By Kerry Young, CQ Roll Call

January 22, 2015 -- Senate Democrats on the panel that oversees health policy recently sought to hold the line on a health law rule that compels employers to provide medical insurance for workers who put in at least 30 hours a week.

The stance puts more pressure on the chamber's Republicans to pick up enough crossover votes to gain a filibuster-proof majority for a bill (S 30) that would reset the threshold to 40 hours.

Two Democrats, Joe Manchin III of West Virginia and Joe Donnelly of Indiana, are among the 34 backers of the bill sponsored by Susan Collins, R-Maine. Twelve Democrats helped House Republicans pass a similar bill (HR 30) this month that the White House has threatened to veto.

Senate Health, Education, Labor and Pensions (HELP) Committee Democrats were unified and adamant in their opposition during a hearing last week.

Tammy Baldwin, D–Wis., said she wants to cooperate with Republicans to make "common sense fixes" to the 2010 health law (PL 111-148, PL 111-152), but termed the 40-hour bill "another politically driven attack on the health care law that is going to undermine the economic security of our families."

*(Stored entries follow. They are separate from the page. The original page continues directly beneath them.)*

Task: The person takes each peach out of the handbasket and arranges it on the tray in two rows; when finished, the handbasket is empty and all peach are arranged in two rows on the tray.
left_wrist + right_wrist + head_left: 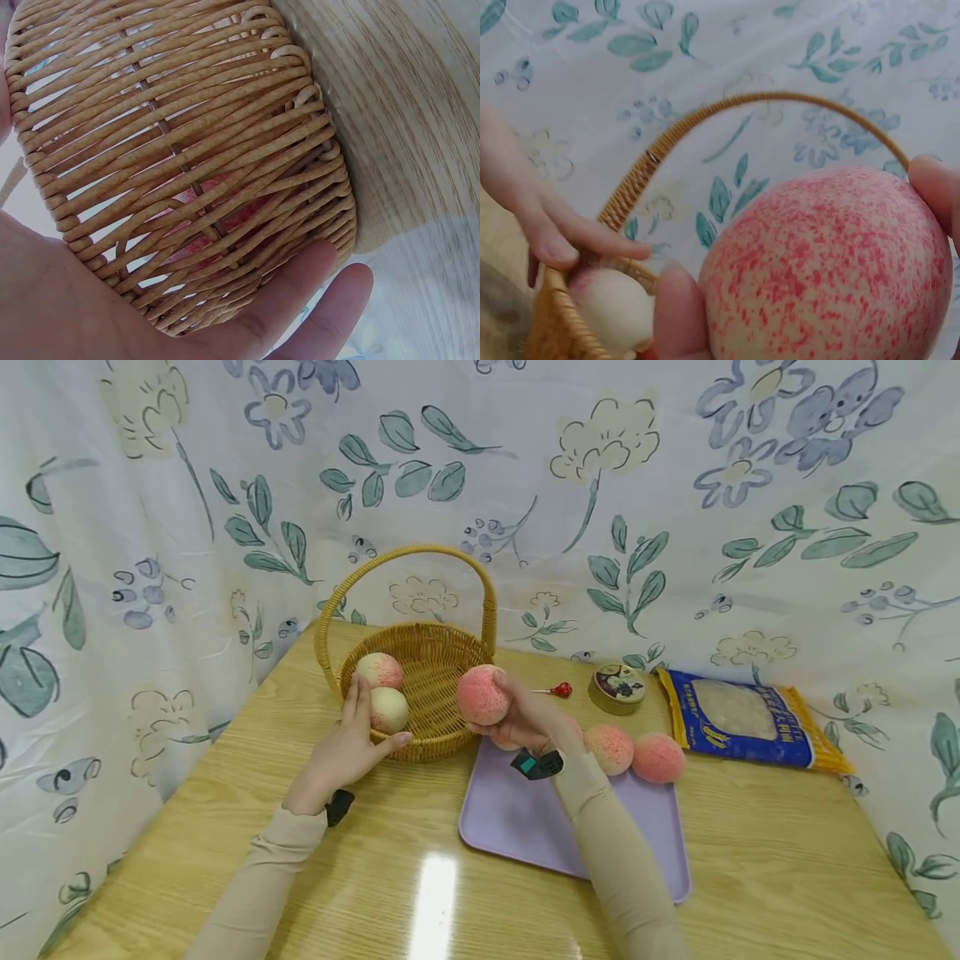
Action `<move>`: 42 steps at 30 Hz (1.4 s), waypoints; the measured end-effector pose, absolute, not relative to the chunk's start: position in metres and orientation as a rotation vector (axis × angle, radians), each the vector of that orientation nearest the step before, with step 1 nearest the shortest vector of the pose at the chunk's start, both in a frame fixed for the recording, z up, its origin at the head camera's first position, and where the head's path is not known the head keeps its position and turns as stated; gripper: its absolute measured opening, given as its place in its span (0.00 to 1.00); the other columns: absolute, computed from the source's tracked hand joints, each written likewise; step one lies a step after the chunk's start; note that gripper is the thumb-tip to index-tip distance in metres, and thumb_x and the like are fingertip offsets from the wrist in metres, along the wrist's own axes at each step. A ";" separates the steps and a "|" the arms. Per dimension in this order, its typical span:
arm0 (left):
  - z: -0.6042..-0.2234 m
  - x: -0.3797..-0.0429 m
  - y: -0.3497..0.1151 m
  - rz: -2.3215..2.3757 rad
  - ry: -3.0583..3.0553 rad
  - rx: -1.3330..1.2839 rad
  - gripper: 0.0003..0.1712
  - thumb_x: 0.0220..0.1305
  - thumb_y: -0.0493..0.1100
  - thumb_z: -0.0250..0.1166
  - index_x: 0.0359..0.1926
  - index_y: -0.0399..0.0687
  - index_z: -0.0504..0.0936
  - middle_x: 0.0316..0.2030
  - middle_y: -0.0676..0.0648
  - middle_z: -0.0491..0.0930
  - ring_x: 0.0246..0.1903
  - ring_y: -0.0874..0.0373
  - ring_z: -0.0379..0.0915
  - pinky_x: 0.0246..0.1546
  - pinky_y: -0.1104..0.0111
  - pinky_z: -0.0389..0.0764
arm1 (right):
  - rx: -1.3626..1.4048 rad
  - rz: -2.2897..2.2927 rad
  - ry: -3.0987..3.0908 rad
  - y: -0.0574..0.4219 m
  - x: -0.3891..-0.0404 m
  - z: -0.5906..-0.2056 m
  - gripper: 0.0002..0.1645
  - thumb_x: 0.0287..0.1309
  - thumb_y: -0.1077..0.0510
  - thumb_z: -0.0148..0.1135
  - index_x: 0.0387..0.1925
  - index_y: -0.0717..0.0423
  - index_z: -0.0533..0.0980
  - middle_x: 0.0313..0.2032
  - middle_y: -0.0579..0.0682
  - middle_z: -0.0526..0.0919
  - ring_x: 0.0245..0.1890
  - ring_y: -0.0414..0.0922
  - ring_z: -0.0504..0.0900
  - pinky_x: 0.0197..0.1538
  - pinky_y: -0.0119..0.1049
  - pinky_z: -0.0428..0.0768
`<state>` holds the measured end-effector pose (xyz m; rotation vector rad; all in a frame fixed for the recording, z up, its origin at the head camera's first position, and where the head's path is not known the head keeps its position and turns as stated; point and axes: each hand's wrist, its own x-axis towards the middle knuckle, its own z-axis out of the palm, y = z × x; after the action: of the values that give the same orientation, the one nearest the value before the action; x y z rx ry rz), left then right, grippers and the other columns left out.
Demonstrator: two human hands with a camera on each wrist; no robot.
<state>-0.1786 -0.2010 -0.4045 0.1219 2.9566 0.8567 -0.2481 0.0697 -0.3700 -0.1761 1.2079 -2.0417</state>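
Observation:
My right hand (528,718) grips a speckled pink peach (482,695) between thumb and fingers, at the right rim of a wicker basket (431,749). The same held peach (829,270) fills much of the right wrist view. My left hand (343,754) rests with fairly straight fingers against the left front of the basket; in the left wrist view its fingers (322,300) lie along the woven outer wall (187,165). Inside the basket are a pink-and-cream peach (381,670) and a paler peach (389,710).
A lilac tray (517,810) lies right of the basket, with several peaches along its back edge, including a pink one (658,758), some partly hidden by my right hand. Behind are a red lollipop (561,690), a round tin (617,687) and a blue-yellow packet (750,720).

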 end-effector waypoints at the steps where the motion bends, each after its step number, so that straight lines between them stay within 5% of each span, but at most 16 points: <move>1: -0.404 -0.178 -0.201 0.855 2.957 0.123 0.67 0.62 0.74 0.52 0.73 0.39 0.21 0.74 0.39 0.18 0.66 0.22 0.52 0.52 0.37 0.71 | -0.206 -2.014 1.201 0.073 -0.242 -0.373 0.41 0.62 0.39 0.59 0.69 0.51 0.55 0.55 0.56 0.69 0.50 0.49 0.79 0.47 0.39 0.83; 5: -0.405 -0.179 -0.202 0.846 2.967 0.127 0.66 0.62 0.74 0.52 0.73 0.39 0.21 0.74 0.38 0.18 0.65 0.21 0.53 0.53 0.37 0.70 | -0.362 -1.894 1.171 0.083 -0.220 -0.386 0.48 0.62 0.36 0.59 0.73 0.52 0.52 0.56 0.56 0.72 0.52 0.50 0.81 0.48 0.40 0.83; 14: -0.407 -0.179 -0.201 0.838 2.975 0.140 0.66 0.62 0.74 0.51 0.74 0.40 0.21 0.75 0.37 0.20 0.63 0.20 0.56 0.49 0.38 0.73 | -0.443 -1.806 1.366 0.092 -0.197 -0.415 0.30 0.69 0.51 0.44 0.71 0.46 0.56 0.55 0.47 0.72 0.44 0.46 0.81 0.36 0.37 0.83; 25: -0.405 -0.180 -0.199 0.831 2.970 0.142 0.65 0.63 0.73 0.51 0.73 0.41 0.20 0.75 0.38 0.18 0.62 0.20 0.56 0.45 0.40 0.76 | -0.420 -1.897 1.268 0.123 -0.190 -0.423 0.37 0.70 0.53 0.53 0.74 0.48 0.49 0.54 0.49 0.77 0.50 0.48 0.83 0.43 0.38 0.84; 31: -0.405 -0.178 -0.199 0.829 2.971 0.129 0.65 0.63 0.74 0.51 0.74 0.41 0.21 0.75 0.37 0.19 0.63 0.21 0.55 0.46 0.39 0.75 | -0.390 -1.853 1.588 0.116 -0.192 -0.425 0.37 0.67 0.52 0.53 0.73 0.48 0.52 0.58 0.53 0.71 0.42 0.43 0.83 0.29 0.32 0.81; 39: -0.406 -0.179 -0.200 0.826 2.972 0.139 0.64 0.63 0.73 0.51 0.74 0.42 0.22 0.75 0.39 0.19 0.62 0.20 0.56 0.42 0.40 0.77 | -0.380 -1.947 1.743 0.108 -0.194 -0.430 0.36 0.60 0.62 0.54 0.70 0.58 0.57 0.58 0.64 0.68 0.40 0.45 0.83 0.36 0.54 0.84; 42: -0.406 -0.180 -0.201 0.820 2.974 0.145 0.63 0.63 0.73 0.51 0.75 0.44 0.22 0.75 0.41 0.19 0.61 0.19 0.57 0.44 0.38 0.75 | -0.426 -1.949 1.800 0.108 -0.195 -0.433 0.37 0.59 0.65 0.54 0.70 0.57 0.59 0.64 0.64 0.66 0.46 0.47 0.81 0.37 0.55 0.84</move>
<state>-0.1800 -0.2005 -0.4056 0.1446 2.9742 0.8198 -0.1953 0.1078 -0.4329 -0.4265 1.8001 -1.9493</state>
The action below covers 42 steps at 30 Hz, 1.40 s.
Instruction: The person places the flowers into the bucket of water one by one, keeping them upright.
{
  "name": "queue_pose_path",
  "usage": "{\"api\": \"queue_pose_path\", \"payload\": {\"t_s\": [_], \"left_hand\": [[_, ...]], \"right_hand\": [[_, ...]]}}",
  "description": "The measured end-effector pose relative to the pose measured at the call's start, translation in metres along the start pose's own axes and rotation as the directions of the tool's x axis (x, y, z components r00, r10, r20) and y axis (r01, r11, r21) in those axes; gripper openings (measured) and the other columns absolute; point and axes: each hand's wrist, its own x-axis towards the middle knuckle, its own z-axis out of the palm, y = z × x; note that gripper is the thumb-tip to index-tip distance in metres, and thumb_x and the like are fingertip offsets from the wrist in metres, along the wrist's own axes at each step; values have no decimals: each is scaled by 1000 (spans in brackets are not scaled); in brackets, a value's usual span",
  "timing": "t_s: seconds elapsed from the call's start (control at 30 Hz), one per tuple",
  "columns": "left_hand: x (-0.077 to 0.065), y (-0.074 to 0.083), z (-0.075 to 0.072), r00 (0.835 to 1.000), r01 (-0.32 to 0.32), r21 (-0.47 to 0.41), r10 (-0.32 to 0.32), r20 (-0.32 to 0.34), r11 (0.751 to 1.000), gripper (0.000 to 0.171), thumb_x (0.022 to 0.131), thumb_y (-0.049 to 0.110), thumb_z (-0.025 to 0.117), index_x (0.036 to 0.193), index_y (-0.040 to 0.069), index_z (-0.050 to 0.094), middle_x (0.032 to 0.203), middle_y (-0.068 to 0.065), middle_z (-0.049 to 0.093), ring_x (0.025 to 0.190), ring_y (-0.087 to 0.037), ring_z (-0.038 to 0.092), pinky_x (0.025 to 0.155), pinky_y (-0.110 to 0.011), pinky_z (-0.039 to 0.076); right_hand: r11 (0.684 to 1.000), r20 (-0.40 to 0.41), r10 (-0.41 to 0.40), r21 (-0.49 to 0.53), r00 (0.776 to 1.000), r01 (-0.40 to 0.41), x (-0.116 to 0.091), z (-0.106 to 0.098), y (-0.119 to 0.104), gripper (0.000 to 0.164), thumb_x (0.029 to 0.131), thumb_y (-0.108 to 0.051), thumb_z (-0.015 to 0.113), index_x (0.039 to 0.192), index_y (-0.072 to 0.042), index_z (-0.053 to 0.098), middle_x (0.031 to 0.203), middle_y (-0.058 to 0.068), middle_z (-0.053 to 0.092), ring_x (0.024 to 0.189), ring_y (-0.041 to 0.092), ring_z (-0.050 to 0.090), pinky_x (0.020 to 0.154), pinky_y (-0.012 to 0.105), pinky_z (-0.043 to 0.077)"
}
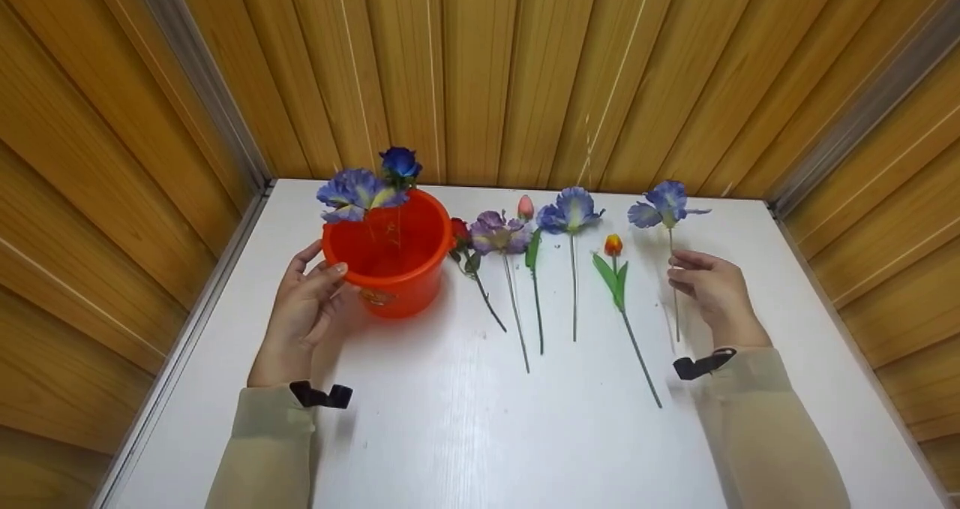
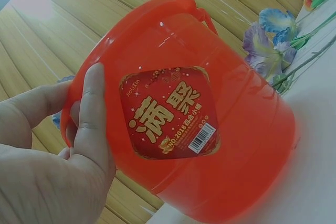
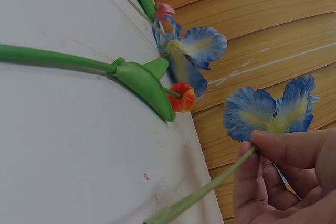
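Note:
My left hand (image 1: pixel 300 310) grips the rim of a red plastic bucket (image 1: pixel 409 295) at the table's left. A blue iris (image 1: pixel 356 192) and a dark blue rose (image 1: pixel 400 162) stand in the bucket, heads above its rim. My right hand (image 1: pixel 712 291) pinches the thin stem of another blue iris (image 1: pixel 666 204) between thumb and fingers. In the right wrist view, that iris's head (image 3: pixel 270 111) is just beyond the fingertips. The left wrist view shows a red label (image 2: pixel 170 114) with gold lettering on the bucket's side.
Between the hands, on the white table (image 1: pixel 450 426), lie a red rose (image 1: pixel 460 231), a purple iris (image 1: pixel 499 233), a pink tulip (image 1: pixel 526 208), a blue iris (image 1: pixel 572 212) and an orange tulip (image 1: pixel 613 245). Wood-patterned walls (image 1: pixel 480 73) enclose the back and sides.

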Motion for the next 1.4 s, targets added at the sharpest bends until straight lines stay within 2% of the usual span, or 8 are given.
{"api": "queue_pose_path", "payload": {"t_s": [0.2,0.33,0.5,0.63,0.8,1.07,1.23,1.4], "left_hand": [[-2,2,-1,1000,4,12,-4,-9,1000,62,107,1,74,158,24,47,143,-12,64,105,-19,82,87,-30,72],[-2,3,-1,1000,5,13,-5,-3,1000,64,107,1,75,159,24,45,148,-13,62,106,-19,82,89,-31,72],[-2,3,-1,1000,-9,5,9,1,1000,64,106,0,76,158,23,46,143,-13,65,100,-17,82,88,-32,72],[-1,2,-1,1000,-27,-4,27,11,1000,63,107,-1,74,158,23,46,141,-15,65,95,-16,82,85,-31,73],[0,0,-1,1000,-23,-13,23,15,1000,63,107,-2,73,158,22,45,142,-17,65,92,-16,84,81,-29,72],[-1,1,1,1000,7,-9,-7,-1,1000,65,107,-1,74,160,24,44,145,-12,64,103,-18,83,88,-29,72],[-2,2,2,1000,27,11,-27,-8,1000,67,108,1,73,163,25,42,151,-10,61,115,-22,82,91,-30,72],[-1,2,2,999,35,9,-35,-3,999,68,108,2,74,164,25,43,150,-9,62,118,-24,80,92,-30,71]], "right_hand": [[995,13,-18,93,1000,17,-5,5,-13,35,105,1,76,135,-16,72,106,-16,79,107,7,75,91,16,67],[991,8,-27,129,1000,26,-9,7,-22,32,103,1,80,127,-20,75,107,-14,80,108,9,76,91,17,67],[984,24,-63,168,998,58,-12,11,-33,31,103,4,78,119,-21,78,107,-12,80,104,9,76,90,18,68],[973,57,-100,215,993,86,-15,15,-42,31,102,7,77,119,-20,79,111,-8,79,99,9,76,90,20,68],[969,93,-95,239,991,70,-19,20,-52,31,103,5,77,123,-19,78,118,-5,77,102,11,76,91,21,68],[947,159,-115,315,981,60,-23,26,-65,31,99,4,83,121,-17,80,115,-3,77,102,12,74,91,24,67],[932,180,-119,359,976,47,-27,30,-74,32,100,7,81,122,-16,79,112,-3,77,100,13,73,91,26,67],[939,169,-111,340,979,47,-29,38,-80,35,100,7,80,126,-17,78,114,-5,76,105,13,70,92,25,66]]}}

Patty Murray of Washington, the top Democrat on HELP, said changing the law would disadvantage responsible employers, those who would provide insurance without being compelled to.

Tutta Bella Neopolitan Pizzeria, a five-location chain in greater Seattle, for example, has offered medical, dental and vision benefits to salaried managers since 2005, and to all hourly employees since 2008. The company's minimum threshold for health care is 24 hours of work a week, reflecting the fact that part-time work is "inherent in the fabric of restaurants," the chain's founder and owner, Joe Fugere, told the committee.

"If this bill passes, it would allow Mr. Fugere's competitors to cut benefits," Murray said. "What would happen is that Tutta Bella would be subsidizing irresponsible behavior of those employers who don't cover their employees and push them onto public programs."

HELP Republicans maintained that the 30-hour standard is causing employers to limit hourly worker's schedules. And school districts and other employers now struggle to arrange some staffing schedules to avoid tripping the 30-hour threshold, they said.

Betsy Webb, superintendent of the Bangor School Department in Maine, told the panel she is concerned about the effects on students' education, citing substitute teachers as an example. If a teacher is out for a week, Webb's preference would be to have one substitute for the entire absence, reducing the disruption for students. Due to the 30-hour work week rule, there now may be a decision in some cases to use a different substitute teacher at the end of the week, she said.

HELP Chairman Lamar Alexander, R–Tenn., questioned why the 2010 law set the threshold at 30 hours. The average American between the ages of 25 and 49 years of age works 8.8 hours a day, or 44 hours a week, he said, citing the Bureau of Labor Statistics.

The 30-hour standard "is a strange definition—one that sounds more like France than the United States," Alexander said.